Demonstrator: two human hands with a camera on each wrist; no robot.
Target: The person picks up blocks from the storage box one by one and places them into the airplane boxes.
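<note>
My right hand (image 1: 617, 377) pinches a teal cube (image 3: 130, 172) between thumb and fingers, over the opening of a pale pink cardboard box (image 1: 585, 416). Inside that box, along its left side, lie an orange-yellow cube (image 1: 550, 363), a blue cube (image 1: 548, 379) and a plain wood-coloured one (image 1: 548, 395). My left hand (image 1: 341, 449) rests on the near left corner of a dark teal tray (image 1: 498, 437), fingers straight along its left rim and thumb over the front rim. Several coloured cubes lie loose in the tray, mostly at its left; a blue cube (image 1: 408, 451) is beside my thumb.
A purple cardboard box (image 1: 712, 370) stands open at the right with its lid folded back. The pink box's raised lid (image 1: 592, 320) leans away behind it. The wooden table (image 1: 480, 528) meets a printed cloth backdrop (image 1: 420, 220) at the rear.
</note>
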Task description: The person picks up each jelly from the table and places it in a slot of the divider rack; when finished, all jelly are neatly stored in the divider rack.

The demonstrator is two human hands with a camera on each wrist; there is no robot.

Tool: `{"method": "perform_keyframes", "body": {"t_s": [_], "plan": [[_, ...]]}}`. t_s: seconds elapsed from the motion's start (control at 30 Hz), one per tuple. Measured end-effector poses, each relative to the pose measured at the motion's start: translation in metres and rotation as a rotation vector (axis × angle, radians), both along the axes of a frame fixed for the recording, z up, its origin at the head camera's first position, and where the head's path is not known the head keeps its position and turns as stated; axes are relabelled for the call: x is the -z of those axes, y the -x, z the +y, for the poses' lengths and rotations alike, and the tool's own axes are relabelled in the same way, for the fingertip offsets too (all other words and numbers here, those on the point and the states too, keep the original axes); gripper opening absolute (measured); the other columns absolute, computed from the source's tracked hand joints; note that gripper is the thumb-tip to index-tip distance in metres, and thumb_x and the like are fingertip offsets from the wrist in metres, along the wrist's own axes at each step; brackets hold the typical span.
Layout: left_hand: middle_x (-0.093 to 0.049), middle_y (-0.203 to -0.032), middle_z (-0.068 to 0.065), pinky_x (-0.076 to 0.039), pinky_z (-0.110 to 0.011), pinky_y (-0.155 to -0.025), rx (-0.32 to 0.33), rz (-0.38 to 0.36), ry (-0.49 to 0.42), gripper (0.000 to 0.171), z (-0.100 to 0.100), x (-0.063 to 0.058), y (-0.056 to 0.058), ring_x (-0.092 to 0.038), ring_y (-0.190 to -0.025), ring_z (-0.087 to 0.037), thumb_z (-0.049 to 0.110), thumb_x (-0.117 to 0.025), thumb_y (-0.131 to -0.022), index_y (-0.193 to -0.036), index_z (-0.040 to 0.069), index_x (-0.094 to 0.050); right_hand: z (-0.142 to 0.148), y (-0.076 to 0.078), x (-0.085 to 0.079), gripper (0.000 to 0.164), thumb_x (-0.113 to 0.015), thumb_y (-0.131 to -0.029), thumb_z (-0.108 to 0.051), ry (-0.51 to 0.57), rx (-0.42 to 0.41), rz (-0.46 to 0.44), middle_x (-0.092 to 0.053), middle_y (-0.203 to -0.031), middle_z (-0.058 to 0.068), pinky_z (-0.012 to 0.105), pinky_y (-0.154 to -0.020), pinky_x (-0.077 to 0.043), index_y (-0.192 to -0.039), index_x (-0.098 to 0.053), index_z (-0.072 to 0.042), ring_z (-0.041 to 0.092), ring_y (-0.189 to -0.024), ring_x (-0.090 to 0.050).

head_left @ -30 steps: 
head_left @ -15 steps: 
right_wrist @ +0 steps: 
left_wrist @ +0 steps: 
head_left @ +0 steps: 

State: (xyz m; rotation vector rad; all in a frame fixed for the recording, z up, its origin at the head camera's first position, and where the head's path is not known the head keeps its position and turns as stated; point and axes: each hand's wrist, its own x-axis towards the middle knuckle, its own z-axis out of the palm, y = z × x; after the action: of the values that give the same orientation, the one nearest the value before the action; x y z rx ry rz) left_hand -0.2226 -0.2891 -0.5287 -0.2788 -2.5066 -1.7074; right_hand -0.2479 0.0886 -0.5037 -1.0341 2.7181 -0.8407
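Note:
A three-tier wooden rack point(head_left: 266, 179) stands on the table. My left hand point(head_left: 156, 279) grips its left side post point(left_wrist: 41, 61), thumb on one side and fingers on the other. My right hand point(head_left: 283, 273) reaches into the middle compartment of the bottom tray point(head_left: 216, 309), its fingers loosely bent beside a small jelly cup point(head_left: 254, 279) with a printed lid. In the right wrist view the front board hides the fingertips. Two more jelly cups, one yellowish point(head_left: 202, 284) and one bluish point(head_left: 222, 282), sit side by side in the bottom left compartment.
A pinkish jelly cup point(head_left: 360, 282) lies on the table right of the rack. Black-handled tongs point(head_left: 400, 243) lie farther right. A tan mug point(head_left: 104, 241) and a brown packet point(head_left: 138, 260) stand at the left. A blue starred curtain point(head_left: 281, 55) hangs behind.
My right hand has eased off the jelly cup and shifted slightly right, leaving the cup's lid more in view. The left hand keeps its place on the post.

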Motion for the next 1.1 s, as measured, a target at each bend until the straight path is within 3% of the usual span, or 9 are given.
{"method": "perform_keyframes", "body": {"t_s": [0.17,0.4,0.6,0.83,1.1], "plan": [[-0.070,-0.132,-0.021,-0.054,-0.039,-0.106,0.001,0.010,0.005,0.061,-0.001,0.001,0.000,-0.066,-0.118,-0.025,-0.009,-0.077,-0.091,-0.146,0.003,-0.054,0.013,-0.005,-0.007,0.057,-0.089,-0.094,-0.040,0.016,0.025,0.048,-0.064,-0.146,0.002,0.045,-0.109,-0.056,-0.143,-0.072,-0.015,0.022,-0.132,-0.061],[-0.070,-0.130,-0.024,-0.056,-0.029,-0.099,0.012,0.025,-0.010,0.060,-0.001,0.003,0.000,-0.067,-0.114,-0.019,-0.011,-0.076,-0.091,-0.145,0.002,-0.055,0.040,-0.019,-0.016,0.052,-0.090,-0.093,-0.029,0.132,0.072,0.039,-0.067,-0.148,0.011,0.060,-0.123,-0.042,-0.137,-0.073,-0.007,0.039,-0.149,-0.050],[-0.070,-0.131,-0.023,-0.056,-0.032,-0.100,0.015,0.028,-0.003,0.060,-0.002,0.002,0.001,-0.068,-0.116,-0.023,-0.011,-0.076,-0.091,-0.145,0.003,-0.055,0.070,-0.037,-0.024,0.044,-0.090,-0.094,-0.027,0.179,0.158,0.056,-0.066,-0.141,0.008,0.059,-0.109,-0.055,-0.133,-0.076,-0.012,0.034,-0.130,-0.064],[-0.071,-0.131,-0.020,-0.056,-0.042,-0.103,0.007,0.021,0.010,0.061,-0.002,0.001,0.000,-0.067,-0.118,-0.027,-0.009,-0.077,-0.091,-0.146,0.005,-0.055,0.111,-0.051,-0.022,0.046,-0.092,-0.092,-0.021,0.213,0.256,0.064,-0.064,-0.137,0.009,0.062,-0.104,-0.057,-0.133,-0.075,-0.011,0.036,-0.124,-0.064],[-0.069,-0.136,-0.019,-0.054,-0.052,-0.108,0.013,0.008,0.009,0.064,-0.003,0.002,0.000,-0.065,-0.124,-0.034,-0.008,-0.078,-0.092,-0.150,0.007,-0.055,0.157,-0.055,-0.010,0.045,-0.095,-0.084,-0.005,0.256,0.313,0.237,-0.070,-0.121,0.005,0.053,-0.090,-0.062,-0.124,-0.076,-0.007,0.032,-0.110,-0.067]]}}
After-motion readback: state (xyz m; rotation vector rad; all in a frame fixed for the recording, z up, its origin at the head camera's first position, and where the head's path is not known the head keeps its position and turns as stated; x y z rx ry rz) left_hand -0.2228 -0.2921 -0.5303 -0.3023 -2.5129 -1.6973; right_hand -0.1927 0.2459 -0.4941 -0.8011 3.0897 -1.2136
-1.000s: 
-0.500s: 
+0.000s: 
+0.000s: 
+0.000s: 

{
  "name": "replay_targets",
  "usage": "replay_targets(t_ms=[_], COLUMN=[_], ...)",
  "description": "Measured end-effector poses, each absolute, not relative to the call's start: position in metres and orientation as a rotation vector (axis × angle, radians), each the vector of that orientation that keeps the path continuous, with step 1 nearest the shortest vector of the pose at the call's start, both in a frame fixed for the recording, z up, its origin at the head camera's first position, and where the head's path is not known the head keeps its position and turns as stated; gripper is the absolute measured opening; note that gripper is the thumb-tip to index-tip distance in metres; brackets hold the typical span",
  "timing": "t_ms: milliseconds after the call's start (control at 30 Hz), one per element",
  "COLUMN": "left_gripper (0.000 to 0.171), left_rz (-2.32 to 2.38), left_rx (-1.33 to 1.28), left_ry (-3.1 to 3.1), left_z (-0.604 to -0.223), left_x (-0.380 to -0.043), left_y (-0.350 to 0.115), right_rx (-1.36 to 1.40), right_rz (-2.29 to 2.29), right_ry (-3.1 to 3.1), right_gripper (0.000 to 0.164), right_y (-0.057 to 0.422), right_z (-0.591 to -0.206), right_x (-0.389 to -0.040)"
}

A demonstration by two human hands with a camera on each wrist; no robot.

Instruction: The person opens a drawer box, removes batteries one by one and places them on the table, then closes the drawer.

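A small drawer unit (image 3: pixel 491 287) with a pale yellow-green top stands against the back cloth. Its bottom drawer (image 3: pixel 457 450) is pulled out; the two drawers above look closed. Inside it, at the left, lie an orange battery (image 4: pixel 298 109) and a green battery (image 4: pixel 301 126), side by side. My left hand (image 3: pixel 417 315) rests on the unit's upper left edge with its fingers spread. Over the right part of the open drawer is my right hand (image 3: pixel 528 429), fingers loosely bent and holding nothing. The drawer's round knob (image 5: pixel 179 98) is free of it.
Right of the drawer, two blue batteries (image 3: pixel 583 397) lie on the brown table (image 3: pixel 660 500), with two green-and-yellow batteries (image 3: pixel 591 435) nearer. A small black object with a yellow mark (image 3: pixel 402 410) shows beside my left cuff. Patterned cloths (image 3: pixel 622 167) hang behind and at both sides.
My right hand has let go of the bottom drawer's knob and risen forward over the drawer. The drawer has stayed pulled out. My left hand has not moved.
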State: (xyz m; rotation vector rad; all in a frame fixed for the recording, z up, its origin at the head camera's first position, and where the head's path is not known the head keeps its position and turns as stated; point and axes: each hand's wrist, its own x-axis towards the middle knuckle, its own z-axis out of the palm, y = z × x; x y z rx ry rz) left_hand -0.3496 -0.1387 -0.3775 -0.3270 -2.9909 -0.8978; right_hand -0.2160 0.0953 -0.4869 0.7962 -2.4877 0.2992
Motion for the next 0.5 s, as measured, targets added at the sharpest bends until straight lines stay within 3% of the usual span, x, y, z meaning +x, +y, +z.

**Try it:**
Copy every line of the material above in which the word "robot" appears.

**Answer section:**
Demonstrator: two human hands with a camera on each wrist; no robot.
The demonstrator is two human hands with a camera on each wrist; there is no robot.
A demonstration by two human hands with a camera on each wrist; no robot.

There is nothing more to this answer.